• **What the exercise asks**: Below is a listing; copy all of it exactly.
──────── Material provided
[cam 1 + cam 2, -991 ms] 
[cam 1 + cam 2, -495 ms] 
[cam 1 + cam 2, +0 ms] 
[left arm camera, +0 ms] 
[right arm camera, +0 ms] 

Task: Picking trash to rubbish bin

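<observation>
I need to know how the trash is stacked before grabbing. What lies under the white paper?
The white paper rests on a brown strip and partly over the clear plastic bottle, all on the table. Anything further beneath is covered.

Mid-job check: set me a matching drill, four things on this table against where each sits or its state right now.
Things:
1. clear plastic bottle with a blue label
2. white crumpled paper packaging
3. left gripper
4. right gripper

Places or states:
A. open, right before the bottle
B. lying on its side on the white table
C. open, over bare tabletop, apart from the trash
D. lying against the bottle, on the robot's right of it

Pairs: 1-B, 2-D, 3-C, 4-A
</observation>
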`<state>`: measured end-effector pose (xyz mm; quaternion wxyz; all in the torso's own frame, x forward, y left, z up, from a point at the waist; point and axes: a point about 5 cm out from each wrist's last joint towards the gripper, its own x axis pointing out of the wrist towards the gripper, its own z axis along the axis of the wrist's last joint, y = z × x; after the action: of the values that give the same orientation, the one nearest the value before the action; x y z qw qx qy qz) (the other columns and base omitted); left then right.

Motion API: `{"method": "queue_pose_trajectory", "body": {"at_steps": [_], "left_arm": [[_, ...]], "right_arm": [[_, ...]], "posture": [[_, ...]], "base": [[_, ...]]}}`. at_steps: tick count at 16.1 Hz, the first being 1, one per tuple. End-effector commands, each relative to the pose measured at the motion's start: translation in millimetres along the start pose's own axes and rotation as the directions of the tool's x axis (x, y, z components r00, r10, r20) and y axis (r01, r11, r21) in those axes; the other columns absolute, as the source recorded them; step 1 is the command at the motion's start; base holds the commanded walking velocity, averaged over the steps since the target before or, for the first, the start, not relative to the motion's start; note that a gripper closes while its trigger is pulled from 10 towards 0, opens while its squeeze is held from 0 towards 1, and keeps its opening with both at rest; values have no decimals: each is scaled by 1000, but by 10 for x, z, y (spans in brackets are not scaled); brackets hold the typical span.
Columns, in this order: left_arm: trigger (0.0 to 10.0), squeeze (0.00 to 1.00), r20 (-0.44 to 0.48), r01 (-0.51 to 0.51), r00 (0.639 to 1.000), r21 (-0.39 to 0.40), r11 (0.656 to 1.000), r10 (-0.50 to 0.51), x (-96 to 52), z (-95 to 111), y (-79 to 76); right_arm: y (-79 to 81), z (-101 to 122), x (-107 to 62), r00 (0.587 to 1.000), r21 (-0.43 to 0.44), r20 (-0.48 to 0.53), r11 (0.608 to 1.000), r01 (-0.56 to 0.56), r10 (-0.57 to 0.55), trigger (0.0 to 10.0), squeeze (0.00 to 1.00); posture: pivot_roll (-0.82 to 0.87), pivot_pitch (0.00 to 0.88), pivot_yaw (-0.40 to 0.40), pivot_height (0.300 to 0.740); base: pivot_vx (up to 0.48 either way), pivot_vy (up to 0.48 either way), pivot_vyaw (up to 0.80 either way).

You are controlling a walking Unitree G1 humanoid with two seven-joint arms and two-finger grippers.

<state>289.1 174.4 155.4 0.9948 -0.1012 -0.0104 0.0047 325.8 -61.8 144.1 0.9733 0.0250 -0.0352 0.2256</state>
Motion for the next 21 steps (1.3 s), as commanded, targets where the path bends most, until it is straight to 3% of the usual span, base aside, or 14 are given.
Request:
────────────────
• **Task result**:
[cam 1 + cam 2, -991 ms] 
[cam 1 + cam 2, -495 ms] 
[cam 1 + cam 2, +0 ms] 
[left arm camera, +0 ms] 
[right arm camera, +0 ms] 

Task: Picking trash to rubbish bin

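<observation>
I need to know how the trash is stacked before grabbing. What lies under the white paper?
The white paper rests on a brown strip and partly over the clear plastic bottle, all on the table. Anything further beneath is covered.

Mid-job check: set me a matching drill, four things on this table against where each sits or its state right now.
Things:
1. clear plastic bottle with a blue label
2. white crumpled paper packaging
3. left gripper
4. right gripper

Places or states:
A. open, right before the bottle
B. lying on its side on the white table
C. open, over bare tabletop, apart from the trash
D. lying against the bottle, on the robot's right of it

Pairs: 1-B, 2-D, 3-C, 4-A
</observation>
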`<state>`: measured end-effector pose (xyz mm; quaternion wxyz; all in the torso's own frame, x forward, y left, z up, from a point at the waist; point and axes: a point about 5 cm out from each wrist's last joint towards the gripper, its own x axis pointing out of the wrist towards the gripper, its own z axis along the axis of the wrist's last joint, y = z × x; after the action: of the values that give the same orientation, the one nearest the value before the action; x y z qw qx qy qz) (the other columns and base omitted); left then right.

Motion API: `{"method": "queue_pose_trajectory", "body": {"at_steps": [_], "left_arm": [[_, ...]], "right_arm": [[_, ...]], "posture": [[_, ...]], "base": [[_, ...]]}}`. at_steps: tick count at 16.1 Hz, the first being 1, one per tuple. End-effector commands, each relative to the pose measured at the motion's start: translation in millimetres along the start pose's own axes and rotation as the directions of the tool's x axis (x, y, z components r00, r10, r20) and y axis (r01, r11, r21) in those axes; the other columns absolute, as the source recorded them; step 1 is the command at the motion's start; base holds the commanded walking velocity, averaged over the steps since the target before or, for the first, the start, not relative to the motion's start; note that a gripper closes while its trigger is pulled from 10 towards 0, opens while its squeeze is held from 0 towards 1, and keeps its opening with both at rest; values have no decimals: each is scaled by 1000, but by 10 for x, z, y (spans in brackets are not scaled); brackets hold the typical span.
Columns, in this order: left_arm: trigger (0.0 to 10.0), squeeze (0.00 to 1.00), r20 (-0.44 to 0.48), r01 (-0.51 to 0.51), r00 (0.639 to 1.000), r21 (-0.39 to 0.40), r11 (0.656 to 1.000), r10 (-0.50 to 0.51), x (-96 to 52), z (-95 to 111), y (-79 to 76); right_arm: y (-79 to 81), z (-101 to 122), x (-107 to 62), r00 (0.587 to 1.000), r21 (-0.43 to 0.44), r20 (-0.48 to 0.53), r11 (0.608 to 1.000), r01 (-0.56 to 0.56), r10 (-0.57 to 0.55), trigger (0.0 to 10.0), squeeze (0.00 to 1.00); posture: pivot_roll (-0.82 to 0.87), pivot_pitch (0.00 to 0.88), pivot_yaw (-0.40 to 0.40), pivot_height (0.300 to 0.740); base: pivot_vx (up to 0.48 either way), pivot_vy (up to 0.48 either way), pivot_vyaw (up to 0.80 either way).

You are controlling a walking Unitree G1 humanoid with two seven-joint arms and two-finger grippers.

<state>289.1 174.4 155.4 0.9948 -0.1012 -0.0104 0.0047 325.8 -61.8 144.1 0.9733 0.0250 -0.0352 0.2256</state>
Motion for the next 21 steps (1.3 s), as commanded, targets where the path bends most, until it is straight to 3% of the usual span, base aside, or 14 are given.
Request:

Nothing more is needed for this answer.